REQUIRED ACTION
Word for word, restate the lines from the top of the records below through the line with "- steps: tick", both included, with no pictures in the result.

[Start of Attachment]

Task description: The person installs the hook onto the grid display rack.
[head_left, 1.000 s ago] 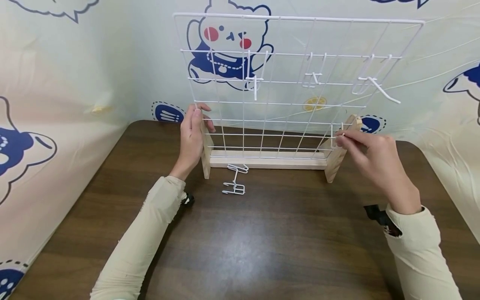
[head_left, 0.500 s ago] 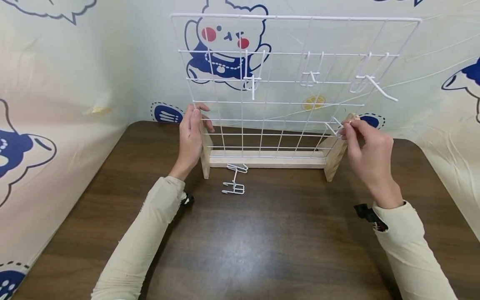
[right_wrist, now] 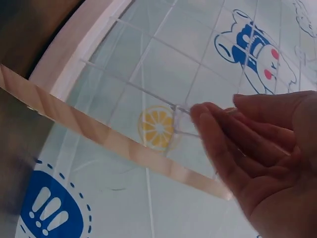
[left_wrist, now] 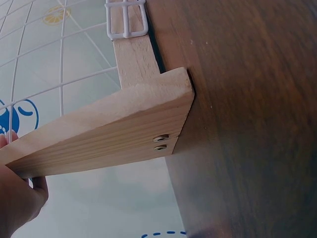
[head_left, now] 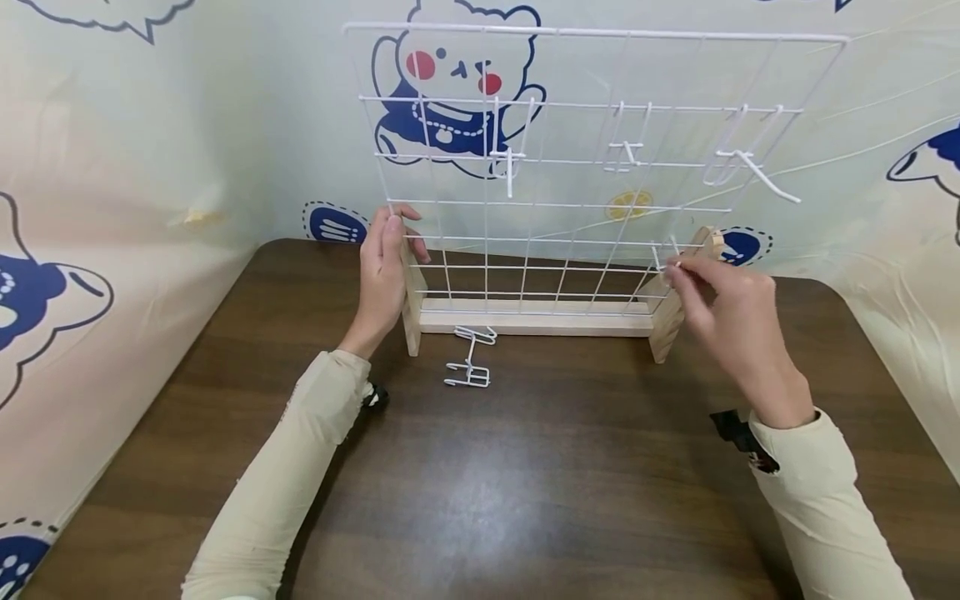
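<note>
Small white hook [head_left: 657, 257] at the lower right of the grid [head_left: 555, 205], just inside the right post [head_left: 666, 329]. Two prongs up, close against the wires; whether they have caught one cannot be told.

Right hand [head_left: 727, 325] pinches the hook between thumb and fingertips. The hold is at the front, probably to leave the prongs free to meet the wire.

Left hand [head_left: 386, 262] grips the upper end of the left post [head_left: 413, 321], thumb in front, fingers round behind. Presumably a brace: the stand looks light, and a push at one end could shift it.

Three more hooks hang in a row higher up: left [head_left: 510, 177], middle [head_left: 628, 152], right [head_left: 772, 185]. All hang from the same wire, spaced apart, arms forward.

Loose hookwork [head_left: 469, 375] lies on the table [head_left: 465, 483] before the crossbar [head_left: 536, 325], within easy reach; one piece or two, unclear.

Behind, a printed cloth [head_left: 225, 125].
</note>
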Motion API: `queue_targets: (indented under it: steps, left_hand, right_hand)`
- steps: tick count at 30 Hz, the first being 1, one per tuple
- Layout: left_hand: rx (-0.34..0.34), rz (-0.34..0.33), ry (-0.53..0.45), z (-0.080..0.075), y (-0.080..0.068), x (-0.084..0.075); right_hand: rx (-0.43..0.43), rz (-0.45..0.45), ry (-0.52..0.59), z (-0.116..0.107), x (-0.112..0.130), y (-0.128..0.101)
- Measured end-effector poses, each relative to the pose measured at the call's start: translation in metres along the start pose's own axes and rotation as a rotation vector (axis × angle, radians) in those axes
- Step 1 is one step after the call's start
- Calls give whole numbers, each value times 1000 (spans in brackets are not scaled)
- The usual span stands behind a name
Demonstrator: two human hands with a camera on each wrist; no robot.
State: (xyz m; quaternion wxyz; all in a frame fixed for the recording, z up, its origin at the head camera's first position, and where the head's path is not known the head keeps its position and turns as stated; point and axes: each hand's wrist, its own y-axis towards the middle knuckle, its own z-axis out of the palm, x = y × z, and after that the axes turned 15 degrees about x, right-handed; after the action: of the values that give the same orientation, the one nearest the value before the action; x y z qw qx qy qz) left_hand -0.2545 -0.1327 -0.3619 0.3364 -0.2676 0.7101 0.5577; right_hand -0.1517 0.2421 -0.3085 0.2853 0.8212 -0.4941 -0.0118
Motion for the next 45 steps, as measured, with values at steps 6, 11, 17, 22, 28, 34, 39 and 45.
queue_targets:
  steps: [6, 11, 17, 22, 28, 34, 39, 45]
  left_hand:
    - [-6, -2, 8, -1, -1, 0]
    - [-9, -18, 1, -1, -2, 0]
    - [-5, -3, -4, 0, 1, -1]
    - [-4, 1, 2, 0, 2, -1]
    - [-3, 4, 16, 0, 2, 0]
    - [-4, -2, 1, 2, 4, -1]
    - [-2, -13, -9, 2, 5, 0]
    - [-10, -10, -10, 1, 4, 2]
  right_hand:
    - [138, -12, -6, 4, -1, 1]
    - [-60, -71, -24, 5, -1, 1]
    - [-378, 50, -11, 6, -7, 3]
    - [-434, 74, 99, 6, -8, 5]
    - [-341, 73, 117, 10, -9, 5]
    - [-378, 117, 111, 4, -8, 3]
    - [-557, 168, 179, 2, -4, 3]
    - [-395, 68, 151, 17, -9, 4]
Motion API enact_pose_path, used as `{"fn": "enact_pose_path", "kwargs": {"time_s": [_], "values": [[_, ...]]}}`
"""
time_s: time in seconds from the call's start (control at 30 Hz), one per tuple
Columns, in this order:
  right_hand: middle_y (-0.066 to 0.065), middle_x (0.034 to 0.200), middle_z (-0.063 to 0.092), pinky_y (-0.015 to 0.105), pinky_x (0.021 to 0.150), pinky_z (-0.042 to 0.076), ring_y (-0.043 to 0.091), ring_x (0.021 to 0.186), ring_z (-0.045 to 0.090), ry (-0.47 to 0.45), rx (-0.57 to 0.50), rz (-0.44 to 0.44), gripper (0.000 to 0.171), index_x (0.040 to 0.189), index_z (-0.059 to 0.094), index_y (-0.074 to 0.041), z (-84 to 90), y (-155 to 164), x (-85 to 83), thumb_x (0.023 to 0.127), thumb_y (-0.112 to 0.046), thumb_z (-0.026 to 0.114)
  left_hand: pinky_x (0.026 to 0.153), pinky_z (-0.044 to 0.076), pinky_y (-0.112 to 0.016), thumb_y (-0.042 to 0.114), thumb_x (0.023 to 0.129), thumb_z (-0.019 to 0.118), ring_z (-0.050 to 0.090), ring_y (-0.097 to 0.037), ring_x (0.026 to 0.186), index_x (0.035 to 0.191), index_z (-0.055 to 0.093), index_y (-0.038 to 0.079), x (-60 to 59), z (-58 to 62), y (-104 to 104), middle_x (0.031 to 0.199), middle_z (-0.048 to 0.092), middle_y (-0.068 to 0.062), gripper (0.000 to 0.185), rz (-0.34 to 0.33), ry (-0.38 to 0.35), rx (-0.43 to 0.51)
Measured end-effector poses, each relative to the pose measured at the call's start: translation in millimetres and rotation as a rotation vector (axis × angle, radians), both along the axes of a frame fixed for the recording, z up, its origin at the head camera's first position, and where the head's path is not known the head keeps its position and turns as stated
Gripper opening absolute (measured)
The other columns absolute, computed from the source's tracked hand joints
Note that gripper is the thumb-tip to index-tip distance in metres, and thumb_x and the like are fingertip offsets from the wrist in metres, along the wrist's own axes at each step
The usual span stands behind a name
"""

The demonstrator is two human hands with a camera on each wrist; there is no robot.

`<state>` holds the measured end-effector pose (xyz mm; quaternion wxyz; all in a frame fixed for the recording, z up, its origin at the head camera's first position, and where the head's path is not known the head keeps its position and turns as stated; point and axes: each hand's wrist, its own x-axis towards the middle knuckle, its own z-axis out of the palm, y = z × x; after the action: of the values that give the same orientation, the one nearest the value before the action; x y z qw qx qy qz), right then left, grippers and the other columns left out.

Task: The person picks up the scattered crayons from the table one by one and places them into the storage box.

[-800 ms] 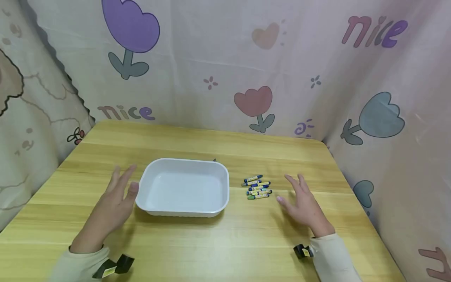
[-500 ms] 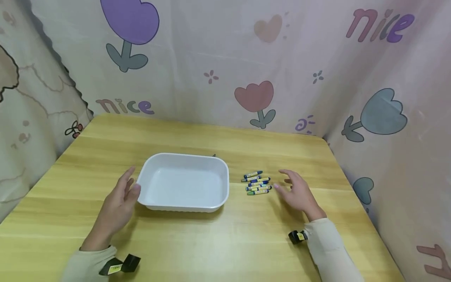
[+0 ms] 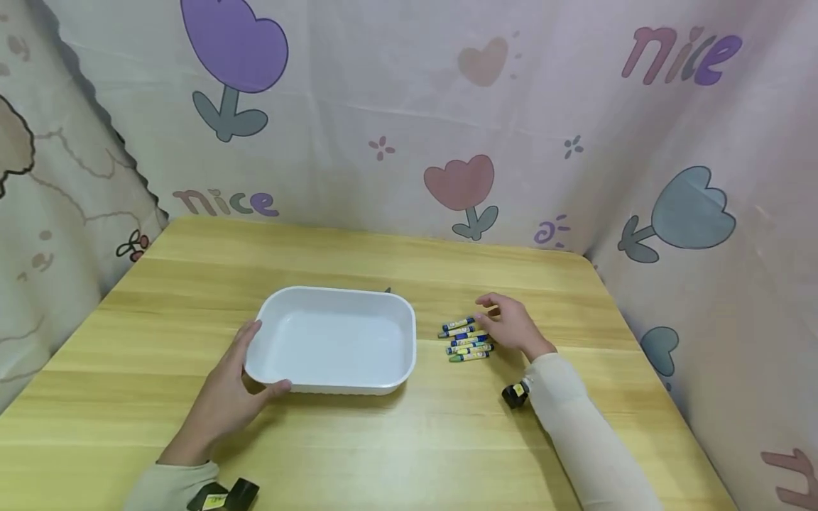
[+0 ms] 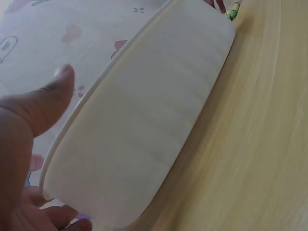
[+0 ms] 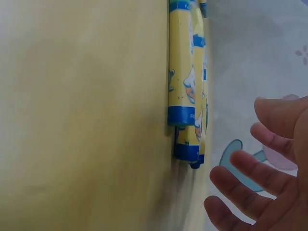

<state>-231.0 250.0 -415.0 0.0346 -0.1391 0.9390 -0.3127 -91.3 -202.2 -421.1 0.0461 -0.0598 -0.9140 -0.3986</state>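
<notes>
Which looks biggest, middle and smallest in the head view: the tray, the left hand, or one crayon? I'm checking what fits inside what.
1. Tray, clearly the largest.
2. Left hand, which sits nearer the camera, so it may look larger than it is.
3. One crayon, by far the smallest.

A wooden table (image 3: 396,440) stands against flower-printed cloth (image 3: 358,106) walls.
</notes>
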Motion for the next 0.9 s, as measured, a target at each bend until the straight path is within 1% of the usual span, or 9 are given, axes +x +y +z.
{"fn": "enact_pose_path", "kwargs": {"time_s": [0.07, 0.17, 0.33, 0.4, 0.47, 0.57, 0.67, 0.8, 0.9], "values": [[0.017, 0.122, 0.061, 0.048, 0.089, 0.052, 0.035, 0.106, 0.061, -0.016, 0.026, 0.026, 0.033, 0.124, 0.06, -0.002, -0.6, -3.6, -6.4, 0.096, -0.019, 0.062, 0.093, 0.029, -0.076, 0.04, 0.079, 0.08, 0.024, -0.06, 0.132, 0.156, 0.007, 0.006, 1.1, -1.1, -0.9, 0.158, 0.008, -0.027, 0.112, 0.003, -0.01, -0.012], [0.015, 0.117, 0.063, 0.045, 0.088, 0.052, 0.031, 0.103, 0.062, -0.048, 0.068, 0.048, 0.027, 0.119, 0.063, -0.003, 0.3, -8.1, -13.2, 0.096, -0.017, 0.063, 0.095, 0.029, -0.075, 0.041, 0.079, 0.08, 0.024, -0.059, 0.132, 0.156, 0.006, 0.004, 1.1, -0.9, -1.5, 0.158, 0.009, -0.027, 0.114, 0.011, -0.021, -0.016], [0.008, 0.105, 0.065, 0.04, 0.083, 0.053, 0.022, 0.093, 0.063, -0.104, 0.122, 0.078, 0.018, 0.11, 0.066, -0.007, 1.5, -12.7, -22.0, 0.095, -0.016, 0.064, 0.097, 0.028, -0.074, 0.043, 0.078, 0.08, 0.023, -0.058, 0.133, 0.155, 0.004, 0.002, 0.3, 2.0, -1.6, 0.157, 0.008, -0.029, 0.116, 0.025, -0.04, -0.008], [0.006, 0.1, 0.065, 0.039, 0.08, 0.053, 0.02, 0.089, 0.063, -0.11, 0.13, 0.09, 0.016, 0.108, 0.067, -0.007, 1.2, -13.4, -24.9, 0.094, -0.015, 0.064, 0.097, 0.027, -0.074, 0.044, 0.078, 0.08, 0.022, -0.058, 0.134, 0.155, 0.003, 0.002, 0.1, 2.2, -1.7, 0.157, 0.008, -0.028, 0.117, 0.029, -0.045, -0.005], [0.004, 0.096, 0.065, 0.038, 0.078, 0.053, 0.018, 0.086, 0.062, -0.107, 0.135, 0.109, 0.015, 0.106, 0.067, -0.007, -1.1, -14.0, -26.9, 0.094, -0.014, 0.065, 0.097, 0.028, -0.074, 0.045, 0.078, 0.08, 0.022, -0.058, 0.134, 0.155, 0.003, 0.003, 0.8, 1.7, -2.1, 0.157, 0.008, -0.028, 0.117, 0.033, -0.049, -0.008], [0.001, 0.091, 0.065, 0.036, 0.074, 0.052, 0.016, 0.08, 0.06, -0.106, 0.153, 0.156, 0.012, 0.103, 0.069, -0.008, -3.4, -16.5, -26.8, 0.093, -0.014, 0.066, 0.096, 0.029, -0.074, 0.046, 0.078, 0.079, 0.024, -0.058, 0.132, 0.155, 0.006, 0.0, 3.6, 0.0, -2.8, 0.157, 0.01, -0.029, 0.116, 0.04, -0.056, -0.027], [-0.001, 0.088, 0.066, 0.036, 0.074, 0.052, 0.014, 0.078, 0.059, -0.114, 0.171, 0.184, 0.01, 0.101, 0.072, -0.009, -3.2, -19.0, -25.1, 0.093, -0.014, 0.067, 0.096, 0.029, -0.074, 0.046, 0.078, 0.079, 0.026, -0.059, 0.131, 0.154, 0.009, -0.003, 5.8, -1.0, -2.8, 0.155, 0.013, -0.031, 0.114, 0.045, -0.062, -0.031], [-0.003, 0.086, 0.066, 0.037, 0.076, 0.051, 0.013, 0.078, 0.059, -0.112, 0.186, 0.158, 0.008, 0.096, 0.073, -0.01, -0.3, -19.9, -24.2, 0.094, -0.012, 0.066, 0.097, 0.03, -0.073, 0.047, 0.079, 0.078, 0.027, -0.058, 0.132, 0.153, 0.009, -0.003, 4.4, 1.1, -1.1, 0.154, 0.015, -0.033, 0.113, 0.045, -0.06, -0.015], [-0.002, 0.083, 0.065, 0.036, 0.074, 0.05, 0.014, 0.076, 0.057, -0.107, 0.195, 0.148, 0.009, 0.094, 0.072, -0.01, 1.2, -20.1, -24.8, 0.095, -0.011, 0.063, 0.097, 0.03, -0.072, 0.047, 0.08, 0.077, 0.028, -0.058, 0.131, 0.153, 0.009, -0.004, 2.8, 3.0, -0.2, 0.154, 0.016, -0.033, 0.113, 0.045, -0.061, -0.014]]}}
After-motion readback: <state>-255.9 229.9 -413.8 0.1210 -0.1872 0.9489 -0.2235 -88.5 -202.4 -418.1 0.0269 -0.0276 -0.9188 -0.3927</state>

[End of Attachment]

COMPLETED TASK
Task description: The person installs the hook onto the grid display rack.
[head_left, 1.000 s ago] 
[head_left, 0.500 s ago] 
[right_wrist, now] 
[left_wrist, now] 
[head_left, now] 
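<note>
Small white hook [head_left: 657, 257] at the lower right of the grid [head_left: 555, 205], just inside the right post [head_left: 666, 329]. Two prongs up, close against the wires; whether they have caught one cannot be told.

Right hand [head_left: 727, 325] pinches the hook between thumb and fingertips. The hold is at the front, probably to leave the prongs free to meet the wire.

Left hand [head_left: 386, 262] grips the upper end of the left post [head_left: 413, 321], thumb in front, fingers round behind. Presumably a brace: the stand looks light, and a push at one end could shift it.

Three more hooks hang in a row higher up: left [head_left: 510, 177], middle [head_left: 628, 152], right [head_left: 772, 185]. All hang from the same wire, spaced apart, arms forward.

Loose hookwork [head_left: 469, 375] lies on the table [head_left: 465, 483] before the crossbar [head_left: 536, 325], within easy reach; one piece or two, unclear.

Behind, a printed cloth [head_left: 225, 125].
</note>
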Motion API: `queue_targets: (indented under it: steps, left_hand, right_hand)`
- steps: tick count at 30 Hz, the first being 1, one per tuple

There's no more to this exercise.